**WHAT YOU WILL DO:**
An exact reprint of the data below is required, line for line.

**DATA PROVIDED:**
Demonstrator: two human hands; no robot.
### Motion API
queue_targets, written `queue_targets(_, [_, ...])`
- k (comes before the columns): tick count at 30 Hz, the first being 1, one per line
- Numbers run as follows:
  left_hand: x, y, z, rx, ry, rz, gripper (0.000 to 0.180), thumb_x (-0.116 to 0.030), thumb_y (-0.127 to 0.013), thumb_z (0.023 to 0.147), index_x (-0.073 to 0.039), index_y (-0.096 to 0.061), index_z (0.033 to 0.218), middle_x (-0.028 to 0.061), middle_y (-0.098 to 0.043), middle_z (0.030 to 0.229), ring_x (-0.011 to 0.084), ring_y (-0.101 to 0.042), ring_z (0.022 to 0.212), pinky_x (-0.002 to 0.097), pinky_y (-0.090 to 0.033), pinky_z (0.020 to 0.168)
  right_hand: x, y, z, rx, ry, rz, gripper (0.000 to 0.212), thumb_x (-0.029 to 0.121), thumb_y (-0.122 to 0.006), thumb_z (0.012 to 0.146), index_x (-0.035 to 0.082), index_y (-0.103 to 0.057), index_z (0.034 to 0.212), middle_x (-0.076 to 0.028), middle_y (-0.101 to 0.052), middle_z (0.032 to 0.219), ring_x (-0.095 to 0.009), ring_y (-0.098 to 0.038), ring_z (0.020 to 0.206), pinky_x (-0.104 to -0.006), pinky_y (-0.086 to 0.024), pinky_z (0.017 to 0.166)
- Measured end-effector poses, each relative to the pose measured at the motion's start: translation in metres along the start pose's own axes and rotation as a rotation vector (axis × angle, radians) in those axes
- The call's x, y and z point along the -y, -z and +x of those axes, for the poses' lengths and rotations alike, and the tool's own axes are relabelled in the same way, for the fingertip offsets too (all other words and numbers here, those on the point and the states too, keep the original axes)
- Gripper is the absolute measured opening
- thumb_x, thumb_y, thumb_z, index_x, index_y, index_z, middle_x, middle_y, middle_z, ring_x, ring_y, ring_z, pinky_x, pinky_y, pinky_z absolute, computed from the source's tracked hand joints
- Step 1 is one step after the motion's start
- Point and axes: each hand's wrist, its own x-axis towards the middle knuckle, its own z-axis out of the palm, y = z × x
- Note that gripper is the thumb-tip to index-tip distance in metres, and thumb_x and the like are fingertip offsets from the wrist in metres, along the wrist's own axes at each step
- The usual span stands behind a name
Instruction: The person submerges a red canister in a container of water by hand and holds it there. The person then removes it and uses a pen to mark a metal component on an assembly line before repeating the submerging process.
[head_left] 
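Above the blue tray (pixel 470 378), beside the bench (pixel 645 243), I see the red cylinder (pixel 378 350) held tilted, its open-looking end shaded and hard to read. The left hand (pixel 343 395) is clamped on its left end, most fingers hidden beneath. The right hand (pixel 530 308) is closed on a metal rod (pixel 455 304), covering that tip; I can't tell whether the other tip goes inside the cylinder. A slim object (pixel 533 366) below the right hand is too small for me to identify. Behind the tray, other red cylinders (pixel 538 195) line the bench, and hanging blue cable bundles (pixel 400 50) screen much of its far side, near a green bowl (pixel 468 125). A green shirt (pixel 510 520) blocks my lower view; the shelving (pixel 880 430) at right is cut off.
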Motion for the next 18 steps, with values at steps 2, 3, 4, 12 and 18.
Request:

**SOLUTION:**
Demonstrator: two human hands; no robot.
### Motion API
queue_targets, written `queue_targets(_, [_, ...])`
- k (comes before the columns): tick count at 30 Hz, the first being 1, one per line
- Numbers run as follows:
  left_hand: x, y, z, rx, ry, rz, gripper (0.000 to 0.180), thumb_x (-0.116 to 0.030), thumb_y (-0.127 to 0.013), thumb_z (0.023 to 0.147), index_x (-0.073 to 0.039), index_y (-0.096 to 0.061), index_z (0.033 to 0.218), middle_x (-0.028 to 0.061), middle_y (-0.098 to 0.043), middle_z (0.030 to 0.229), ring_x (-0.011 to 0.084), ring_y (-0.101 to 0.042), ring_z (0.022 to 0.212), pinky_x (-0.002 to 0.097), pinky_y (-0.090 to 0.033), pinky_z (0.020 to 0.168)
  right_hand: x, y, z, rx, ry, rz, gripper (0.000 to 0.212), thumb_x (-0.029 to 0.121), thumb_y (-0.122 to 0.006), thumb_z (0.012 to 0.146), index_x (-0.035 to 0.082), index_y (-0.103 to 0.057), index_z (0.034 to 0.212), middle_x (-0.076 to 0.028), middle_y (-0.101 to 0.052), middle_z (0.032 to 0.219), ring_x (-0.095 to 0.009), ring_y (-0.098 to 0.038), ring_z (0.020 to 0.206), pinky_x (-0.104 to -0.006), pinky_y (-0.086 to 0.024), pinky_z (0.017 to 0.166)
- Measured end-effector poses, each relative to the pose measured at the motion's start: translation in metres along the start pose's own axes and rotation as a rotation vector (axis × angle, radians) in those axes
- The call's x, y and z point along the -y, -z and +x of those axes, for the poses' lengths and rotations alike, and the tool's own axes are relabelled in the same way, for the fingertip offsets too (all other words and numbers here, those on the point and the states too, keep the original axes)
- Gripper is the absolute measured opening
- thumb_x, thumb_y, thumb_z, index_x, index_y, index_z, middle_x, middle_y, middle_z, ring_x, ring_y, ring_z, pinky_x, pinky_y, pinky_z absolute, computed from the source's tracked hand joints
- Step 1 is one step after the motion's start
- Point and axes: each hand's wrist, its own x-axis towards the middle knuckle, its own z-axis out of the palm, y = z × x
- Note that gripper is the thumb-tip to index-tip distance in metres, and thumb_x and the like are fingertip offsets from the wrist in metres, along the wrist's own axes at each step
- The usual span stands behind a name
Instruction: The person submerges a red canister in a container of water by hand and holds it there. The person then removes it and uses a pen to mark a metal component on an assembly line before repeating the submerging process.
[head_left] 
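Above the blue tray (pixel 470 378), beside the bench (pixel 645 243), I see the red cylinder (pixel 378 350) held tilted, its open-looking end shaded and hard to read. The left hand (pixel 343 395) is clamped on its left end, most fingers hidden beneath. The right hand (pixel 530 308) is closed on a metal rod (pixel 455 304), covering that tip; I can't tell whether the other tip goes inside the cylinder. A slim object (pixel 533 366) below the right hand is too small for me to identify. Behind the tray, other red cylinders (pixel 538 195) line the bench, and hanging blue cable bundles (pixel 400 50) screen much of its far side, near a green bowl (pixel 468 125). A green shirt (pixel 510 520) blocks my lower view; the shelving (pixel 880 430) at right is cut off.
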Motion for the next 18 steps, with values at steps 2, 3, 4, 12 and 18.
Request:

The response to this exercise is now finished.